In order to avoid overfitting and produce unbiased estimates of the risk of our predictive models, we usually randomly split our data into:
training sample;
validation sample;
test sample.
Table of contents
We use the training sample to:
set the parameters of the predictive models ("train the models" in machine learning parlance).
Example: estimation of the coefficients of several different linear regression models.
We use the validation sample to:
choose the best model among the different models trained on the training sample.
How do we perform the choice? By selecting the model that has the lowest empirical risk on the validation sample.
Example: choice between a more parsimonious regression model and a less parsimonious one, both estimated on the training sample. We choose the model that has the lowest mean squared prediction error on the validation sample.
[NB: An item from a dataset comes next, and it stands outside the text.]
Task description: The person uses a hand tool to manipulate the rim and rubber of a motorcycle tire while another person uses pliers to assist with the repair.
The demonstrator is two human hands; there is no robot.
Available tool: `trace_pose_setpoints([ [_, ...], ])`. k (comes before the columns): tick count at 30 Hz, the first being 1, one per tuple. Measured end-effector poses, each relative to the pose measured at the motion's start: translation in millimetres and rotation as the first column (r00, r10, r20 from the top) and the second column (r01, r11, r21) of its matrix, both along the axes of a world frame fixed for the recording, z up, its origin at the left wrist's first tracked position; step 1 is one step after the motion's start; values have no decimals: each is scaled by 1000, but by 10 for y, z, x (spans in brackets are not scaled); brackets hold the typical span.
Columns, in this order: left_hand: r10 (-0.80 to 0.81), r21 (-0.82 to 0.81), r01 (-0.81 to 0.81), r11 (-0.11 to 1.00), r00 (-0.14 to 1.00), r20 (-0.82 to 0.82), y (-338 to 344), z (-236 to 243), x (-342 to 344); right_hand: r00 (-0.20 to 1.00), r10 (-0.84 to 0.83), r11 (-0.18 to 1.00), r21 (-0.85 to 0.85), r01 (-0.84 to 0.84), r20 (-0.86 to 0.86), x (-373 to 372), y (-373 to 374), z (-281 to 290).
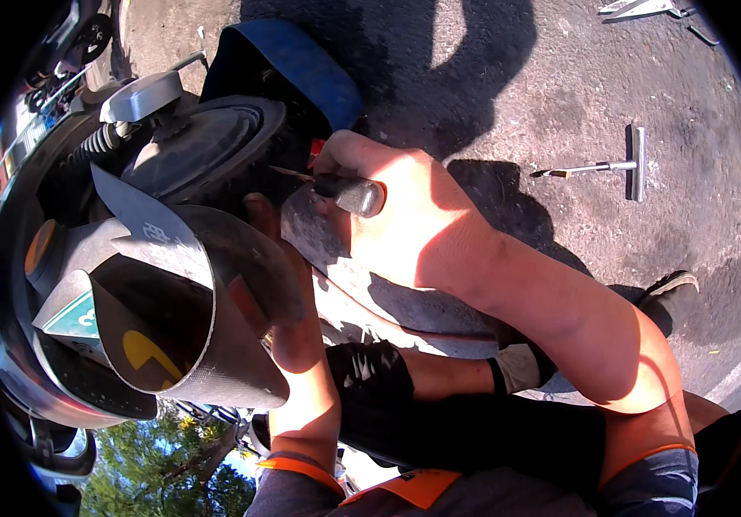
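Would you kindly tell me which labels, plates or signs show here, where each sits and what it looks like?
Plate: lower left, under the dark mudguard; green and white, tilted, partly hidden.
Yellow marking: inside the mudguard's curve, rounded, on black.
Pale marking: on the mudguard's grey upper edge, beside the left hand; small.

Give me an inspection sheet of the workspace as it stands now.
Surface: rough grey asphalt, sunlit with hard shadows.
Job's things: black scooter tyre; metal-handled tool at the tyre.
Clutter: T-handle tool lying on the asphalt; more metal tools at the top edge.
Grips: right hand closed on the tool handle; left hand beside the tyre, its grip hidden behind the dark mudguard.
Cables: nothing seen.
Surroundings: scooter bodywork, spring shock, trees at the lower edge.
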State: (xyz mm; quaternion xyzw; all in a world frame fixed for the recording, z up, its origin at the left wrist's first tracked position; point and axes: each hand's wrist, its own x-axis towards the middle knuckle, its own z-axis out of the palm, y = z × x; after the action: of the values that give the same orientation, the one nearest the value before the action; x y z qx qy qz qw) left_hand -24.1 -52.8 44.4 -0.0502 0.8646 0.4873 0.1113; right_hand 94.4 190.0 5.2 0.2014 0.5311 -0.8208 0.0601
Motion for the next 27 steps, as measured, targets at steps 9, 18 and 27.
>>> trace_pose_setpoints([
  [9,2,-4,-2,1000,1000,-19,29,17,1,998,-11,1000,-21,10,-67,21,36,-45],
  [18,8,-18,-8,1000,1000,-15,39,6,10,997,2,999,-43,-5,-83,28,75,-32],
  [27,24,-55,-22,998,999,48,49,15,58,978,49,994,108,-28,-202,-76,262,-54],
])
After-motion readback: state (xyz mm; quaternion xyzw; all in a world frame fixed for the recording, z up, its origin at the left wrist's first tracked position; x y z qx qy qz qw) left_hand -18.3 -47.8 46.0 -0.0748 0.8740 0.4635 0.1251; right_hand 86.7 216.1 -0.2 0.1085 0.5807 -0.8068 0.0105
We use the test sample to:
obtain an unbiased estimate of the risk of the model selected in the validation step.
Why is this step necessary? Because model selection produces effects similar to parameter estimation: it makes the empirical risk of the best model on the validation sample a downward-biased estimate of its true risk. As a matter of fact, model selection can often be framed as an (hyper-)parameter optimization problem. In other words, model selection causes some overfitting.
Remarks:
In serious forecasting competitions (e.g., on Kaggle), prediction models are submitted and then tested by someone else on data that participants cannot see (in some cases, on data that does not even exist when the submission is performed).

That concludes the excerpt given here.